Dataset section:
>>>
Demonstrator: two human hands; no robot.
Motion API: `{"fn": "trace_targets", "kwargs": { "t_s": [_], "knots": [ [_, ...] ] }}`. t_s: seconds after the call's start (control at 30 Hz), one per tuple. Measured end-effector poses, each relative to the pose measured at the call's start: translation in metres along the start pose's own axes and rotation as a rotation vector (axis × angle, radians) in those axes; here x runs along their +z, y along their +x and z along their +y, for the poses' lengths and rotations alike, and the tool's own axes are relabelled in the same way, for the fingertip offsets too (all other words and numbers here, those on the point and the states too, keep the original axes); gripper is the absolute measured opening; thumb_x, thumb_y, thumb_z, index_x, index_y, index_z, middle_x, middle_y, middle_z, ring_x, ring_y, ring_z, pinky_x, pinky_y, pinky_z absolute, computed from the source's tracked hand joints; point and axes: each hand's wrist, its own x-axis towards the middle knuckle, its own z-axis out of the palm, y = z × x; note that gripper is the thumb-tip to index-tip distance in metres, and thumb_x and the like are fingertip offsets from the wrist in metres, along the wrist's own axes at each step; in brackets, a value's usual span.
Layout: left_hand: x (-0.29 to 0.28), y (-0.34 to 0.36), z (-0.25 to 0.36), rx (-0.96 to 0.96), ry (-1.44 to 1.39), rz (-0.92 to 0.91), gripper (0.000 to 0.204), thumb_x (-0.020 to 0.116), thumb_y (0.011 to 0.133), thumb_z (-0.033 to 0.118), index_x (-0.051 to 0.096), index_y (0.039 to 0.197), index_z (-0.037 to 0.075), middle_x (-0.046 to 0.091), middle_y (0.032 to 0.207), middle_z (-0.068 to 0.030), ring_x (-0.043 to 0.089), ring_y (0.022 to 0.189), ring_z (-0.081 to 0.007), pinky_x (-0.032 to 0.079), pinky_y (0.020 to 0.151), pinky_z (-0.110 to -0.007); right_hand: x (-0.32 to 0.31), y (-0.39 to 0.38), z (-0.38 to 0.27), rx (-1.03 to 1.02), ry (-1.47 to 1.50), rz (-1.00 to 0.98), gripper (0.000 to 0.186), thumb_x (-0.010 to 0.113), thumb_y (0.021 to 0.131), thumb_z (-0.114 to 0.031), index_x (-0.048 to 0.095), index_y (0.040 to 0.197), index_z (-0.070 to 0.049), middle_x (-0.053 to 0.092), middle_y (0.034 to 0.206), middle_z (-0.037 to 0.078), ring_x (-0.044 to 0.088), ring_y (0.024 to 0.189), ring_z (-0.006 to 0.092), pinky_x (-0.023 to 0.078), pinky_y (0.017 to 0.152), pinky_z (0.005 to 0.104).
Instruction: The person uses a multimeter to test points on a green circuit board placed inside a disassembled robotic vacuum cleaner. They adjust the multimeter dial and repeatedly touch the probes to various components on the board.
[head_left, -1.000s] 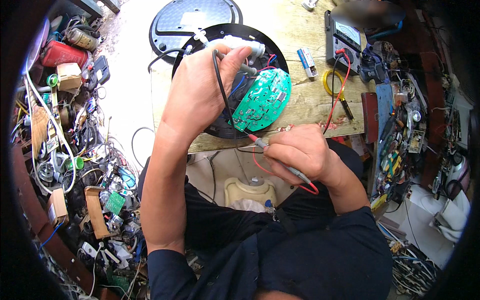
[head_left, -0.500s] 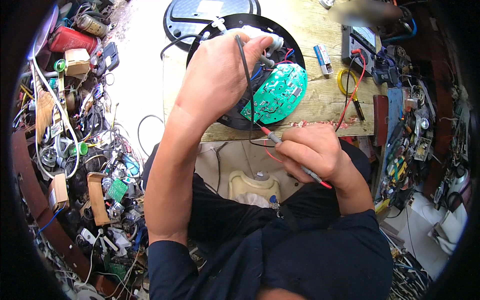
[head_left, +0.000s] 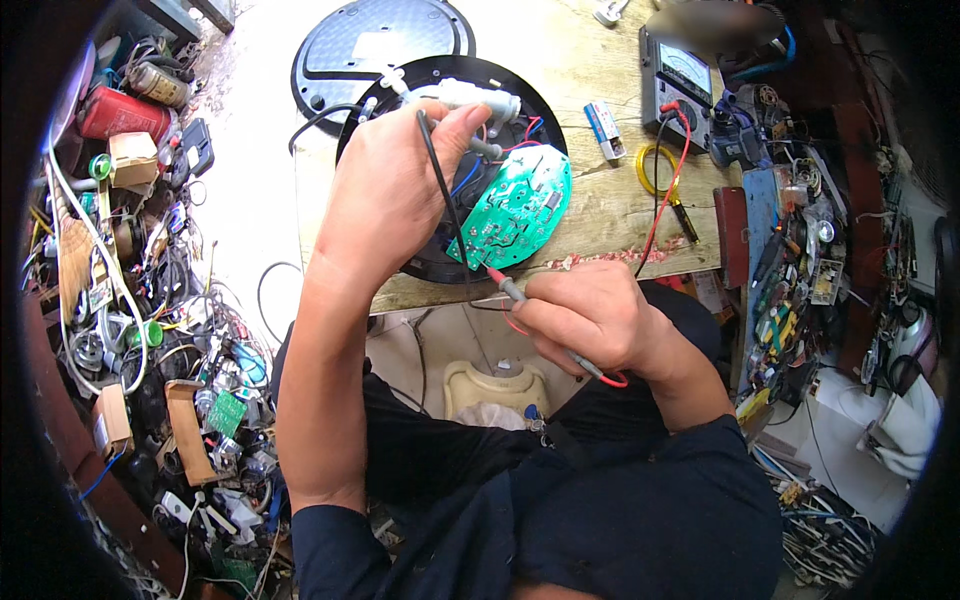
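A green circuit board [head_left: 520,205] sits tilted inside an opened round black housing [head_left: 553,125]. My left hand [head_left: 385,195] is closed over the housing, gripping a grey test probe [head_left: 486,149] whose black lead loops down past the board; its tip is hidden. Low in front, my right hand [head_left: 595,315] pinches a red-and-grey test probe [head_left: 511,290]. That probe's red end is at the board's lower edge; whether it touches cannot be made out. Behind my left thumb lies a white cylindrical part [head_left: 480,97] in the housing.
An analog multimeter [head_left: 685,75] stands at the far right of the wooden bench [head_left: 420,292], leads plugged in. Near it lie a small blue-and-white box [head_left: 605,132] and a yellow ring [head_left: 650,165]. A round dark cover [head_left: 385,40] rests behind the housing. Electronic scraps crowd both sides.
The whole view has shifted, so the bench and my hands appear farther left and slightly lower. Both hands keep their probes, and the red lead behind my right hand now curves more.
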Motion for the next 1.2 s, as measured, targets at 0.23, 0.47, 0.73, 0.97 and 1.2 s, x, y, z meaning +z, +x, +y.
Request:
{"fn": "trace_targets", "kwargs": {
  "t_s": [0.23, 0.47, 0.73, 0.97, 1.2],
  "knots": [
    [-0.001, -0.001, 0.004, -0.017, -0.008, -0.019, 0.037, 0.064, 0.108, 0.030, 0.075, 0.100, -0.005, 0.066, 0.072, -0.0231, 0.067, 0.063, -0.0347, 0.051, 0.063, -0.040, -0.005, -0.002, 0.001, -0.011, 0.028, 0.016, 0.032, 0.081, 0.067, -0.010, 0.069, 0.097, -0.004, 0.064, 0.085, 0.005, 0.063, 0.058, 0.0182, 0.049, 0.047, 0.0326],
    [0.000, -0.001, -0.003, 0.049, -0.011, -0.005, 0.033, 0.065, 0.107, 0.030, 0.077, 0.105, -0.001, 0.074, 0.085, -0.0230, 0.075, 0.079, -0.0373, 0.056, 0.071, -0.041, -0.006, 0.004, -0.001, 0.044, 0.163, 0.047, 0.032, 0.079, 0.075, 0.002, 0.070, 0.105, -0.002, 0.071, 0.089, 0.011, 0.069, 0.064, 0.0231, 0.054, 0.052, 0.0331],
    [-0.002, 0.001, -0.006, 0.083, 0.033, -0.012, 0.039, 0.064, 0.107, 0.036, 0.076, 0.101, -0.001, 0.070, 0.080, -0.0232, 0.071, 0.076, -0.0414, 0.055, 0.069, -0.045, -0.008, -0.001, -0.002, 0.039, 0.101, 0.020, 0.031, 0.081, 0.073, -0.002, 0.070, 0.102, -0.001, 0.072, 0.086, 0.011, 0.068, 0.060, 0.0223, 0.053, 0.051, 0.0327],
    [-0.002, 0.001, -0.007, 0.086, 0.044, -0.021, 0.042, 0.062, 0.107, 0.039, 0.076, 0.098, 0.000, 0.069, 0.078, -0.0235, 0.070, 0.076, -0.0430, 0.054, 0.068, -0.046, -0.005, -0.002, -0.001, 0.024, 0.082, 0.000, 0.031, 0.082, 0.073, -0.002, 0.070, 0.102, -0.002, 0.072, 0.086, 0.010, 0.067, 0.059, 0.0217, 0.052, 0.050, 0.0331],
    [-0.002, 0.002, -0.007, 0.079, 0.043, -0.026, 0.044, 0.061, 0.108, 0.040, 0.075, 0.096, 0.000, 0.068, 0.078, -0.0247, 0.069, 0.077, -0.0447, 0.054, 0.068, -0.048, -0.005, -0.001, 0.000, 0.019, 0.090, 0.004, 0.034, 0.081, 0.071, 0.002, 0.068, 0.103, -0.001, 0.071, 0.085, 0.011, 0.068, 0.059, 0.0229, 0.052, 0.050, 0.0331]
  ]
}}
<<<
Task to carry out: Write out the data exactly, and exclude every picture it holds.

Written solution:
Demonstrator: two human hands; no robot.
Motion API: `{"fn": "trace_targets", "kwargs": { "t_s": [_], "knots": [ [_, ...] ] }}`. t_s: seconds after the call's start (control at 30 Hz), one per tuple. Measured end-effector poses, each relative to the pose measured at the call's start: translation in metres along the start pose's own axes and rotation as a rotation vector (axis × angle, radians) in those axes; here x runs along their +z, y along their +x and z along their +y, for the poses' lengths and rotations alike, and the tool's own axes are relabelled in the same way, for the fingertip offsets too (all other words and numbers here, those on the point and the states too, keep the original axes); gripper is the absolute measured opening; thumb_x, thumb_y, thumb_z, index_x, index_y, index_z, middle_x, middle_y, middle_z, ring_x, ring_y, ring_z, pinky_x, pinky_y, pinky_z absolute, computed from the source's tracked hand joints; point and axes: each hand's wrist, its own x-axis towards the middle knuckle, its own z-axis out of the palm, y = z × x; note that gripper is the thumb-tip to index-tip distance in metres, and thumb_x and the like are fingertip offsets from the wrist in metres, along the wrist's own axes at each step; in brackets, a value's usual span.
Layout: left_hand: x (-0.29 to 0.28), y (-0.34 to 0.36), z (-0.25 to 0.36), rx (-0.96 to 0.96), ry (-1.44 to 1.39), rz (-0.92 to 0.91), gripper (0.000 to 0.204), thumb_x (-0.020 to 0.116), thumb_y (0.011 to 0.133), thumb_z (-0.033 to 0.118), index_x (-0.051 to 0.096), index_y (0.039 to 0.197), index_z (-0.037 to 0.075), middle_x (-0.046 to 0.091), middle_y (0.032 to 0.207), middle_z (-0.068 to 0.030), ring_x (-0.043 to 0.089), ring_y (0.022 to 0.189), ring_z (-0.081 to 0.007), pinky_x (-0.032 to 0.079), pinky_y (0.020 to 0.151), pinky_z (-0.110 to -0.007); right_hand: x (-0.32 to 0.31), y (-0.39 to 0.38), z (-0.38 to 0.27), rx (-1.03 to 1.02), ry (-1.47 to 1.50), rz (-1.00 to 0.98), gripper (0.000 to 0.186), thumb_x (-0.010 to 0.113), thumb_y (0.021 to 0.131), thumb_z (-0.114 to 0.031), index_x (-0.048 to 0.095), index_y (0.040 to 0.197), index_z (-0.070 to 0.049), middle_x (-0.053 to 0.092), middle_y (0.034 to 0.206), middle_z (-0.037 to 0.078), ring_x (-0.044 to 0.088), ring_y (0.024 to 0.189), ring_z (-0.006 to 0.092), pinky_x (-0.023 to 0.078), pinky_y (0.017 to 0.152), pinky_z (0.005 to 0.104).
Instruction: The person uses a multimeter to test points on a green circuit board placed inside a disassembled robotic vacuum cleaner. They adjust the multimeter dial and repeatedly touch the probes to various components on the board.
[head_left, -1.000s] 
[head_left, -0.500s] 
[head_left, +0.000s] 
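A green circuit board [head_left: 520,205] sits tilted inside an opened round black housing [head_left: 553,125]. My left hand [head_left: 385,195] is closed over the housing, gripping a grey test probe [head_left: 486,149] whose black lead loops down past the board; its tip is hidden. Low in front, my right hand [head_left: 595,315] pinches a red-and-grey test probe [head_left: 511,290]. That probe's red end is at the board's lower edge; whether it touches cannot be made out. Behind my left thumb lies a white cylindrical part [head_left: 480,97] in the housing.
An analog multimeter [head_left: 685,75] stands at the far right of the wooden bench [head_left: 420,292], leads plugged in. Near it lie a small blue-and-white box [head_left: 605,132] and a yellow ring [head_left: 650,165]. A round dark cover [head_left: 385,40] rests behind the housing. Electronic scraps crowd both sides.
The whole view has shifted, so the bench and my hands appear farther left and slightly lower. Both hands keep their probes, and the red lead behind my right hand now curves more.
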Motion for the next 1.2 s, as measured, targets at 0.23, 0.47, 0.73, 0.97 and 1.2 s, x, y, z meaning +z, +x, +y.
Request:
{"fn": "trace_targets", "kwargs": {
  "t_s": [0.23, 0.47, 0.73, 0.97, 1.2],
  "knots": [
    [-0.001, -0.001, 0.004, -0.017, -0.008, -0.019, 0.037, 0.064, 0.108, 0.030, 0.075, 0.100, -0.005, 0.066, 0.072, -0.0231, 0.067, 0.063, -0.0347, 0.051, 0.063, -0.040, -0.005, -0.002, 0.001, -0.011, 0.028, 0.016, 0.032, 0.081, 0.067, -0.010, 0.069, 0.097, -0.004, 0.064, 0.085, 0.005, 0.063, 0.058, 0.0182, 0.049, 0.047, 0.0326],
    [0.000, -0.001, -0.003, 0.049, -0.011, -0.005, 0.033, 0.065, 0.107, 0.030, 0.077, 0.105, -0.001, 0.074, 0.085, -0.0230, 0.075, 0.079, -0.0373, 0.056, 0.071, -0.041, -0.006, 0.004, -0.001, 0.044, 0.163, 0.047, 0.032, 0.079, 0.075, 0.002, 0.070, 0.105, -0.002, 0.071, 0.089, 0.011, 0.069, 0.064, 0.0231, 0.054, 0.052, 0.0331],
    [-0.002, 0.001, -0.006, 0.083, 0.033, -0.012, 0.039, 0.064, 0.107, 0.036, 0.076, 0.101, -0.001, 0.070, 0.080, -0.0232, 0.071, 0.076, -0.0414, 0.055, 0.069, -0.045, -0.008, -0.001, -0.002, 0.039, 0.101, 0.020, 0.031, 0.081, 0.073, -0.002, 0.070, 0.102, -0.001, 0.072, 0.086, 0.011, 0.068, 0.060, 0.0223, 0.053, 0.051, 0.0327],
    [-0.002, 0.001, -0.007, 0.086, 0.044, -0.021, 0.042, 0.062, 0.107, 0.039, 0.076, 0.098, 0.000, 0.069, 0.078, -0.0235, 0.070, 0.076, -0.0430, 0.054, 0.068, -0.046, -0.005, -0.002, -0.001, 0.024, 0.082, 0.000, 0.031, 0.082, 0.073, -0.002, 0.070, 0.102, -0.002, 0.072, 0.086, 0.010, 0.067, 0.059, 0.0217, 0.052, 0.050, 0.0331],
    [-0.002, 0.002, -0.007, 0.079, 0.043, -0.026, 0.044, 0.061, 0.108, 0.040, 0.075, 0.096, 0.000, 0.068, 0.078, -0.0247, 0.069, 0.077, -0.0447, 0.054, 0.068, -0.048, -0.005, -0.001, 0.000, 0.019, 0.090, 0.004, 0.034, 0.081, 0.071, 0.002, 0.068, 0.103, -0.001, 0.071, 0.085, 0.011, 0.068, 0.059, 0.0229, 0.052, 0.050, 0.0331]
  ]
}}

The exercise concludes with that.